Alih kode berdasarkan contoh di atas terjadi pada kata kek gini oleh penutur kedua.
Penggunaan unsur bahasa Indonesia non formal, variasi dari kayak, kek¸ ataupun ke’ yang
bermakna sama dengan kata seperti untuk mengatakan sesuatu yang serupa atau menyerupai
sesuatu. Dalam percakapan ini, kata tersebut digunakan untuk mengonfirmasi apa kah jenis obat
yang ditunjukan sudah benar atau belum. Sedangkan campur kodenya adalah pada percakapan di
atas adalah pada bagian Yang kek gini—maksudnya mun yang maca mini belum ada sebagai
perubahan dari bentuk non formal bahasa Indonesia ke non formal bahasa Melayu dialek
Kotawaringin. Pada kalimat ini P2 menyelipkan ungkapan mun variasi dari amun dan macam variasi
dari macaman dari bahasa Melayu dialek Kotawaringin non formal yang sebelumnya menggunakan
unkapan kek gini secara tiba-tiba.
III. Kesimpulan
Bahasa Melayu dialek Kotawaringin dilihat dari sudut pandang sosiolinguistik memiliki
beberapa ragam atau variasi dalam penggunaannya. Sebagaimana diketahui, kajian sosiolinguistik
tidak terlepas dari unsur-unsur seperti: tempat dan waktu, siapa yang terlibat dalam percakapan,
tujuan percakapan, bentuk percakapan, cara penyampaian, jalur percakapan, perilaku peserta
percakapan, serta ragam bahasa yang digunakan di dalam percakapan. Terdapat alih kode dan
campur kode dalam variasi penggunaan bahasa Melayu dialek Kotawaringin; alih kode dengan
menggunakan bahasa Indonesia non formal, dan campur kode antara bahasa Indonesia non formal
dengan sisipan bahasa Melayu dialek non formal.
DAFTAR PUSTAKA
Bell, R., T. (1976). Sosiolinguistics: Goals, Approach and Problems. London: Batsford
Chaer, A., & Agustina, L. (2010). Sociolinguistics Early Introduction. Jakarta: Rineka Cipta.
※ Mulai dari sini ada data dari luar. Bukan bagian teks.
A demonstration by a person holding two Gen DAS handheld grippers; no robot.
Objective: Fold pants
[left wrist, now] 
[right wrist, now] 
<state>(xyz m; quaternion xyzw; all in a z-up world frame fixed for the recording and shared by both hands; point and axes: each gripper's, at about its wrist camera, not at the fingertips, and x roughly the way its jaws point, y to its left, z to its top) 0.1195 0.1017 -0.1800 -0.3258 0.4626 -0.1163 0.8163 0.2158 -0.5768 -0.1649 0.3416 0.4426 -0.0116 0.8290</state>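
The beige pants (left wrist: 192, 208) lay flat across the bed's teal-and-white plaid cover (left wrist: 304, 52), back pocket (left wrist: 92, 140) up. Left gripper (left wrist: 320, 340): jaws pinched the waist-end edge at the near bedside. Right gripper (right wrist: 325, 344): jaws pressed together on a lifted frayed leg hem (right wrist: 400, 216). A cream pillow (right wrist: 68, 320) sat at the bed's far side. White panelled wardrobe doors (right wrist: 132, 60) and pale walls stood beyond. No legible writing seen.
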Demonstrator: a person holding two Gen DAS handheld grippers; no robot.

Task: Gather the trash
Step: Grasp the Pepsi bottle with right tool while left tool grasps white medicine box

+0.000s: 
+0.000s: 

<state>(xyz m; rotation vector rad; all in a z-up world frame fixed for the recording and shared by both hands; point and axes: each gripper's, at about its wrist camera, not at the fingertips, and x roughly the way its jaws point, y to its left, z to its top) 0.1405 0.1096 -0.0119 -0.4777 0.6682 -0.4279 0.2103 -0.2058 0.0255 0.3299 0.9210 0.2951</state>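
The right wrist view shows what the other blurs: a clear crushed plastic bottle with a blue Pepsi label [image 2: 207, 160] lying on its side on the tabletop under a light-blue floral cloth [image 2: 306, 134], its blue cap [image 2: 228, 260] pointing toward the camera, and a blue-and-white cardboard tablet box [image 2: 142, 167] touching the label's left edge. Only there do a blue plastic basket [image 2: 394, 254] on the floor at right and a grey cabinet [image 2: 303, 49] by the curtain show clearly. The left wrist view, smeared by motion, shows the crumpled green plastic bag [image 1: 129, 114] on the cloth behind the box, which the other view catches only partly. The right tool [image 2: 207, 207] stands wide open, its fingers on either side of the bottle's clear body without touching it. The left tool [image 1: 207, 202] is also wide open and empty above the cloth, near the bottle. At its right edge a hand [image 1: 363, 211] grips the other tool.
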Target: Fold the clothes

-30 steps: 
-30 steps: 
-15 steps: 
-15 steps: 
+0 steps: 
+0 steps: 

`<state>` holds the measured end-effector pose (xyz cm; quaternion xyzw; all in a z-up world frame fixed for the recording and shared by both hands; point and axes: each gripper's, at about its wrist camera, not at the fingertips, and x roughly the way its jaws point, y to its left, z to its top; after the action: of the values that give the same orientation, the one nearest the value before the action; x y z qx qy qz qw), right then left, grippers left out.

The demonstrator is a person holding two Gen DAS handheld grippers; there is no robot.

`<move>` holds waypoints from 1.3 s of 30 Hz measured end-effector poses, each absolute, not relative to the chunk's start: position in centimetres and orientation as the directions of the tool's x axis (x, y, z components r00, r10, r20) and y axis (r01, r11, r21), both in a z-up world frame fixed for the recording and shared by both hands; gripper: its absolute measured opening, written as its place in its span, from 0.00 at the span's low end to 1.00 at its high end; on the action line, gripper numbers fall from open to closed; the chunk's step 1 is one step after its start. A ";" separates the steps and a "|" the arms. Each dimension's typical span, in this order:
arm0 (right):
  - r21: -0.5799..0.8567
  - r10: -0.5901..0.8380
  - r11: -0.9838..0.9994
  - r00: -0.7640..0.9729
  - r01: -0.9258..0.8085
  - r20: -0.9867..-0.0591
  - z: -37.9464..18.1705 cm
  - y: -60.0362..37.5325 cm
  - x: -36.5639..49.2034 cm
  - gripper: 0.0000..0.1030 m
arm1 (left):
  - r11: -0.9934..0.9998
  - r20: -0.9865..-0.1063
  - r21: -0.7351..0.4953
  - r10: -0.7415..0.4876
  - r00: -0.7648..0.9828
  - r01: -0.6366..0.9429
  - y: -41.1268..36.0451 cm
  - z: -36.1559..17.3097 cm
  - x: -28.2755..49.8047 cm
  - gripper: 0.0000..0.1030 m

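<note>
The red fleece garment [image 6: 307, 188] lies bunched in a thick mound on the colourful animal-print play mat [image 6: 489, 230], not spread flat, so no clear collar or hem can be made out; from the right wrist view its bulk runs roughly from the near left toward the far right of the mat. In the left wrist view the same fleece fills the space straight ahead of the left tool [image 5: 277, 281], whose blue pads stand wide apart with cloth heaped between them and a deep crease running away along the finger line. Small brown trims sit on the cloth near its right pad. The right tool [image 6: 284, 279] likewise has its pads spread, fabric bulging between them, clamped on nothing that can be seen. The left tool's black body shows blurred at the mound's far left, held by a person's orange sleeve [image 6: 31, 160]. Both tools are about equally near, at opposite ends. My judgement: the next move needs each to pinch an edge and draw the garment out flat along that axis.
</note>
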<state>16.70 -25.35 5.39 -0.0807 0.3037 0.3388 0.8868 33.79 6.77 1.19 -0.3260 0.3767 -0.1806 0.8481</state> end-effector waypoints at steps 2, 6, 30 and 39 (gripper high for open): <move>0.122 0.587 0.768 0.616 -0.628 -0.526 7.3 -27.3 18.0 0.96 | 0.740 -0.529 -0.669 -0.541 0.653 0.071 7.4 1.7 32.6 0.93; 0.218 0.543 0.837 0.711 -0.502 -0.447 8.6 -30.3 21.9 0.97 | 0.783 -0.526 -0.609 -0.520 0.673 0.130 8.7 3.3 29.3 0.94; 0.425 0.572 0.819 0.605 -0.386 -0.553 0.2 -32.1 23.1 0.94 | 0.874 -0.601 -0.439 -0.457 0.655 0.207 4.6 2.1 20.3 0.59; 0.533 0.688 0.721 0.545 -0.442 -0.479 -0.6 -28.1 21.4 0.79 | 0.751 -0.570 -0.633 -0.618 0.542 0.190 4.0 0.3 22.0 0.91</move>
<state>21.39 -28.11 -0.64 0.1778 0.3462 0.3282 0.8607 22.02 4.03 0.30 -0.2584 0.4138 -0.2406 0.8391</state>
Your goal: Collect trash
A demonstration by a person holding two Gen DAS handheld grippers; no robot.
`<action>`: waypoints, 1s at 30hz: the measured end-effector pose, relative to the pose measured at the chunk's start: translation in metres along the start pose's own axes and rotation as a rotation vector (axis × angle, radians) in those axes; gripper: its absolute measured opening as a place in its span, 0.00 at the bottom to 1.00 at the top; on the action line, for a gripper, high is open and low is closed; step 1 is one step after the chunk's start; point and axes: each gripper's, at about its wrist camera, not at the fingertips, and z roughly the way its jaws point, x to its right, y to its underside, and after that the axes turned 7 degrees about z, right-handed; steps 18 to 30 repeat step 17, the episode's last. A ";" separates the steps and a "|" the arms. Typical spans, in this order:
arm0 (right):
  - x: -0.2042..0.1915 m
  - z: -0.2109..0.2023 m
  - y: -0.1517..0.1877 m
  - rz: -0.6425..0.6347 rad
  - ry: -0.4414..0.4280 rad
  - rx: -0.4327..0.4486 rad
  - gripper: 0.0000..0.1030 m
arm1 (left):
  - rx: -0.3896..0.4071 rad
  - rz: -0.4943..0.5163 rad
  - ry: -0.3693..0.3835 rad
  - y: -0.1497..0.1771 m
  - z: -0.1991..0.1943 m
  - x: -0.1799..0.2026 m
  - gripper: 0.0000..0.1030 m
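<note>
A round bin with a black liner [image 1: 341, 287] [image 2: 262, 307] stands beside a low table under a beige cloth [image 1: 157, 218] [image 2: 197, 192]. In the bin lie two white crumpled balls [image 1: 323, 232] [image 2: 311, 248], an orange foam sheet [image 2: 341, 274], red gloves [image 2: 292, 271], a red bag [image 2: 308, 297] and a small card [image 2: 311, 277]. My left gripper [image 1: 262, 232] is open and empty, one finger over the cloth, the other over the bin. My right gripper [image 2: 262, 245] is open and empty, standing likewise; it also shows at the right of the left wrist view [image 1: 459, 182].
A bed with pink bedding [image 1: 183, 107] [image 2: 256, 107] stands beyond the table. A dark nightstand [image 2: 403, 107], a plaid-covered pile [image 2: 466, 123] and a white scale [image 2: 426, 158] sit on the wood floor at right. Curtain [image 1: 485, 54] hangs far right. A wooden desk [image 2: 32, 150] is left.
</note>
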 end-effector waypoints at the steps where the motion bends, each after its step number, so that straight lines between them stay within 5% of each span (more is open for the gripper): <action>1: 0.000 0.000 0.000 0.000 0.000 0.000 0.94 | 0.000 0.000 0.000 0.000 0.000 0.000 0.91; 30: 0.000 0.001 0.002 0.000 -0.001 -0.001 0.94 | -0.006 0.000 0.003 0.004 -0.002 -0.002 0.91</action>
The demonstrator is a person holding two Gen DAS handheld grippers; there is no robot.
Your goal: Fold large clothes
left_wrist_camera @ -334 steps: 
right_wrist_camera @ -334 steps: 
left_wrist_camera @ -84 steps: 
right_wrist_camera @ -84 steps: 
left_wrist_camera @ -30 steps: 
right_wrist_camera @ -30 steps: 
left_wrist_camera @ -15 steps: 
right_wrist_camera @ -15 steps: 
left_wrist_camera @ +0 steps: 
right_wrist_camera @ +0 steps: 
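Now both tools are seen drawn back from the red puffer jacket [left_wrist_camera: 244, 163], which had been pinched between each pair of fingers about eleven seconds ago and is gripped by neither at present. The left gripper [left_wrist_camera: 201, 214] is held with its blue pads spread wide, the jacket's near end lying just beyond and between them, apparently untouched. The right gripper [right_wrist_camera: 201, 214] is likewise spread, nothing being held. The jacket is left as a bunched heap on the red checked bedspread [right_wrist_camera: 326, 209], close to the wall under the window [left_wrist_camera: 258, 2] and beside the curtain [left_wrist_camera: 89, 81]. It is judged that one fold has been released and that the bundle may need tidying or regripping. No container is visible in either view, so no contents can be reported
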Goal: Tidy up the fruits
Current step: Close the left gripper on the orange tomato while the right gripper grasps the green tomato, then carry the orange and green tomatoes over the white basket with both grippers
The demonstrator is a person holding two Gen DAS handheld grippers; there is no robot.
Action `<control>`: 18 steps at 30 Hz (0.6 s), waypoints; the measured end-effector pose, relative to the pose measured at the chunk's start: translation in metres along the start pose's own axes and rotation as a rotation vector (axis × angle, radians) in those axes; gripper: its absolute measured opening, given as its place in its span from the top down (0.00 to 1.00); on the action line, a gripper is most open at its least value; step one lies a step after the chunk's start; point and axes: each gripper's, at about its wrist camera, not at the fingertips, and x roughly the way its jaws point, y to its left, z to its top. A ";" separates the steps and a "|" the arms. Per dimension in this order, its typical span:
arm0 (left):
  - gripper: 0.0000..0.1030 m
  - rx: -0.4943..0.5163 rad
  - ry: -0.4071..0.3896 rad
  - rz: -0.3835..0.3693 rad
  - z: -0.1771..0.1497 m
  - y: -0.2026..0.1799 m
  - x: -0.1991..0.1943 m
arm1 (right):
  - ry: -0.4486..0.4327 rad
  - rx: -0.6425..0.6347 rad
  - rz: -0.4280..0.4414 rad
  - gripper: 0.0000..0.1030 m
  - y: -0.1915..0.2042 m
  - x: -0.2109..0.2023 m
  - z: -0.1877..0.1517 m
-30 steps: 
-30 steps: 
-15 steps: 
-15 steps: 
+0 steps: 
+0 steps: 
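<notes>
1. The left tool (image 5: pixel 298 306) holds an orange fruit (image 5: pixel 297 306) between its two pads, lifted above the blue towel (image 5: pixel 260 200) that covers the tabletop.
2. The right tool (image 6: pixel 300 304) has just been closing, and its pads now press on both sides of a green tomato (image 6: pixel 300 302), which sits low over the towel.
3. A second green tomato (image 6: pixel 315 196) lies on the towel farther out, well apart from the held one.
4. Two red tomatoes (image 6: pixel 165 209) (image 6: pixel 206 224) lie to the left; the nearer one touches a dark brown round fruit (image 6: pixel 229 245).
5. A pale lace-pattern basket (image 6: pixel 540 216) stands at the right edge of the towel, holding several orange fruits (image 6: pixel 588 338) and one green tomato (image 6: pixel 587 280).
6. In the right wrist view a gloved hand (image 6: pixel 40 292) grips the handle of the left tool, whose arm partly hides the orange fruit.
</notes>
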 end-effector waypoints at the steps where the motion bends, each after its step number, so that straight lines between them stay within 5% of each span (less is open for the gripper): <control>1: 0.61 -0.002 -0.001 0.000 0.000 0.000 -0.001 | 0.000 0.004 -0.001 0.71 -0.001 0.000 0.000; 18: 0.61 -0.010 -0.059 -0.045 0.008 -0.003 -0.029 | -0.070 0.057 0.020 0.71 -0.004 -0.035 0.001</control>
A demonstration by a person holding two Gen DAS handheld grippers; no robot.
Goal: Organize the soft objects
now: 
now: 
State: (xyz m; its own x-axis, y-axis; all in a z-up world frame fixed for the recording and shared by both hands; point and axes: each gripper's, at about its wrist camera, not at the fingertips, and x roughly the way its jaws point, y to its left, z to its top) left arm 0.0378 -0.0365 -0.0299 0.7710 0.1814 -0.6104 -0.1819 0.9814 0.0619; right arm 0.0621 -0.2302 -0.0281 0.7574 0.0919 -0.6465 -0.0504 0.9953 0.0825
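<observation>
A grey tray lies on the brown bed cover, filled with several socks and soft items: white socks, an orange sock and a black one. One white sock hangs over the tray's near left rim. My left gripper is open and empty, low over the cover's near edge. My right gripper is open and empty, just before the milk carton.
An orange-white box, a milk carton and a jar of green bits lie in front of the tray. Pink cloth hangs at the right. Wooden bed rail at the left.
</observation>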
Chomsky, Noam. (1965). Aspects of The Theory of Syntax. Cambridge: MIT Press.
Eberhard, David M., Gary F. Simons, and Charles D. Fennig (eds.). (2022). Ethnologue:
Languages of the World. Twenty-fifth edition. Dallas, Texas: SIL International. Online
version: http://www.ethnologue.com.
Wijana, I. D. P., & Rohmadi, M. (2006). Sosiolinguistik: Kajian teori dan analisis. Pustaka Pelajar.